Exercise data:
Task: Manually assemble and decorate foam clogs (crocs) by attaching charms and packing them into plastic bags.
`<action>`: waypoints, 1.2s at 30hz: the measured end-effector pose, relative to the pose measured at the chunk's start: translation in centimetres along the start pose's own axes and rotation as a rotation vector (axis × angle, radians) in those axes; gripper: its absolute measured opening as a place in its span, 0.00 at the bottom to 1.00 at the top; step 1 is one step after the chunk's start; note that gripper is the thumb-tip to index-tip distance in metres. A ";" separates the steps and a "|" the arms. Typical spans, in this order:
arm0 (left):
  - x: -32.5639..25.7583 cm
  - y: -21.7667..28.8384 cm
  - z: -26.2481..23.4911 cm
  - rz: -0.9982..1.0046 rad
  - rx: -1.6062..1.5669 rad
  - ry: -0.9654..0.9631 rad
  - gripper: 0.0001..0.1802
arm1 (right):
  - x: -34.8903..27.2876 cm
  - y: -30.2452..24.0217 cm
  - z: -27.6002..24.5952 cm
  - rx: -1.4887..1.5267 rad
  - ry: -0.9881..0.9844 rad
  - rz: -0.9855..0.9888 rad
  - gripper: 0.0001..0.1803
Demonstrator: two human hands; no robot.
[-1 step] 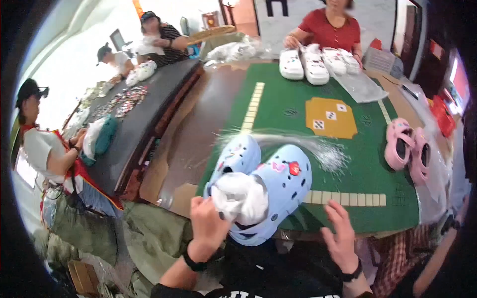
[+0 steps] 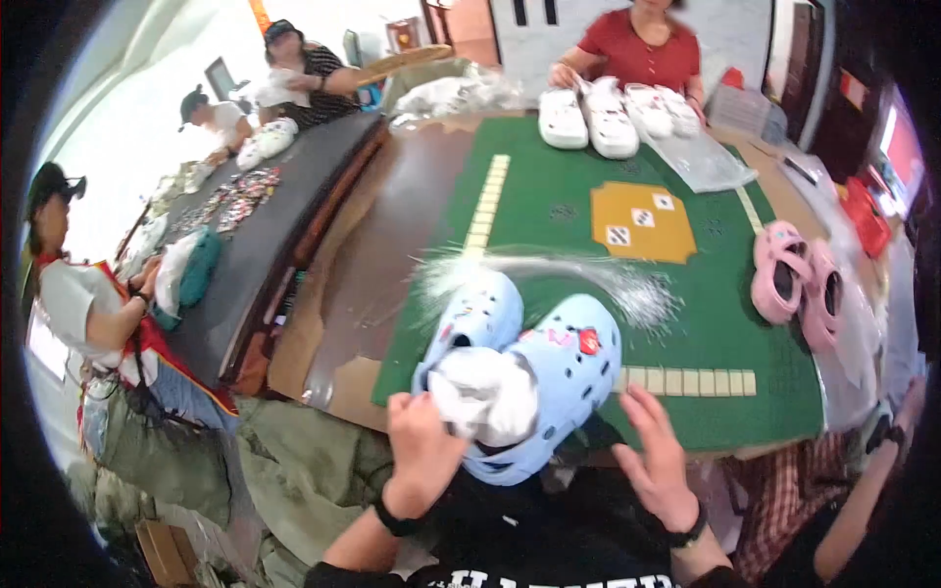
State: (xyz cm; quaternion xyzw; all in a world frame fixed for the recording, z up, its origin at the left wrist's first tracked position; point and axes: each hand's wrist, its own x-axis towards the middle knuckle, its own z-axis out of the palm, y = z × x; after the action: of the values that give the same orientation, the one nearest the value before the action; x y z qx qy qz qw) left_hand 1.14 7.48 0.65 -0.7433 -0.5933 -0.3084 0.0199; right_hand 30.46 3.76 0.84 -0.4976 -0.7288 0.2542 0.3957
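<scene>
A pair of light blue clogs stands at the near edge of the green mat, with red and pink charms on their tops. The right clog [image 2: 570,363] is nearer to me, and the left clog [image 2: 480,306] sits partly behind a wad of crumpled white paper [image 2: 482,392]. My left hand [image 2: 423,449] is closed, its fingertips against the left side of the wad; the fingers' inner side is hidden. Beside the right clog, my right hand [image 2: 655,459] is open, fingers spread and holding nothing.
A bundle of clear plastic strands [image 2: 627,294] lies behind the clogs on the green mat [image 2: 529,196]. Pink clogs [image 2: 784,274] stand at the right. Across the table, a person in red [image 2: 642,49] handles white clogs [image 2: 613,127]. Other people work at a dark table [image 2: 294,186] on the left.
The whole view has shifted slightly. My right hand has come a little closer to the right clog. My left hand stays closed by the paper wad.
</scene>
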 end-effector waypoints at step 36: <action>0.1 2.5 -2.2 -0.410 -0.909 0.236 0.04 | -3.1 6.2 2.9 0.105 0.335 0.011 0.20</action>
State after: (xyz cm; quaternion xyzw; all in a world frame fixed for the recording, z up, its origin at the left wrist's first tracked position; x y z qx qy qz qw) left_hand 2.49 5.99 3.31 -0.5052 -0.5266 -0.6146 -0.2994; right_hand 31.91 3.31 -6.47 -0.5157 -0.6354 0.2078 0.5358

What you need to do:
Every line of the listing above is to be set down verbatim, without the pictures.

Solution to this task:
Task: Manually assemble and decorate foam clogs (crocs) by attaching charms and packing them into plastic bags.
`<action>`: waypoints, 1.2s at 30hz: the measured end-effector pose, relative to the pose measured at the chunk's start: translation in centimetres along the start pose's own axes and rotation as a rotation vector (axis × angle, radians) in those axes; gripper: its absolute measured opening as a place in its span, 0.00 at the bottom to 1.00 at the top; step 1 is one step after the chunk's start; note that gripper is the thumb-tip to index-tip distance in metres. A ";" separates the steps and a "|" the arms. Typical spans, in this order:
arm0 (left):
  - x: -32.5639..25.7583 cm
  - y: -21.7667..28.8384 cm
  - z: -26.2481..23.4911 cm
  - rz: -0.9982..1.0046 rad
  - rx: -1.6062..1.5669 rad
  - ry: -0.9654..0.9631 rad
  - gripper: 0.0001..0.1802
arm1 (right):
  - x: -34.8903..27.2876 cm
  - y: -30.2452..24.0217 cm
  - z: -27.6002..24.5952 cm
  - rx: -1.4887..1.5267 rad
  - ry: -0.9881..0.9844 rad
  - rz: -0.9855..0.9888 rad
  - gripper: 0.0001..0.1803
Demonstrator: two human hands; no robot.
[-1 step] 
[+0 steps] 
State: (xyz cm; quaternion xyzw; all in a world frame fixed for the recording, z up, its origin at the left wrist's first tracked position; point and axes: each hand's wrist, its own x-axis towards the middle knuckle, its own z-axis out of the palm, y = z × x; after the action: of the values that give the same orientation, the one nearest the value before the action; x y z qx qy qz qw) left_hand 1.14 7.48 0.65 -0.7433 -0.5933 -0.3084 0.0199; right_hand 30.46 3.76 0.84 -0.4976 -0.7288 0.2542 0.3957
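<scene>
A pair of light blue clogs stands at the near edge of the green mat, with red and pink charms on their tops. The right clog [image 2: 570,363] is nearer to me, and the left clog [image 2: 480,306] sits partly behind a wad of crumpled white paper [image 2: 482,392]. My left hand [image 2: 423,449] is closed, its fingertips against the left side of the wad; the fingers' inner side is hidden. Beside the right clog, my right hand [image 2: 655,459] is open, fingers spread and holding nothing.
A bundle of clear plastic strands [image 2: 627,294] lies behind the clogs on the green mat [image 2: 529,196]. Pink clogs [image 2: 784,274] stand at the right. Across the table, a person in red [image 2: 642,49] handles white clogs [image 2: 613,127]. Other people work at a dark table [image 2: 294,186] on the left.
The whole view has shifted slightly. My right hand has come a little closer to the right clog. My left hand stays closed by the paper wad.
</scene>
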 end-effector waypoints at step 36: <action>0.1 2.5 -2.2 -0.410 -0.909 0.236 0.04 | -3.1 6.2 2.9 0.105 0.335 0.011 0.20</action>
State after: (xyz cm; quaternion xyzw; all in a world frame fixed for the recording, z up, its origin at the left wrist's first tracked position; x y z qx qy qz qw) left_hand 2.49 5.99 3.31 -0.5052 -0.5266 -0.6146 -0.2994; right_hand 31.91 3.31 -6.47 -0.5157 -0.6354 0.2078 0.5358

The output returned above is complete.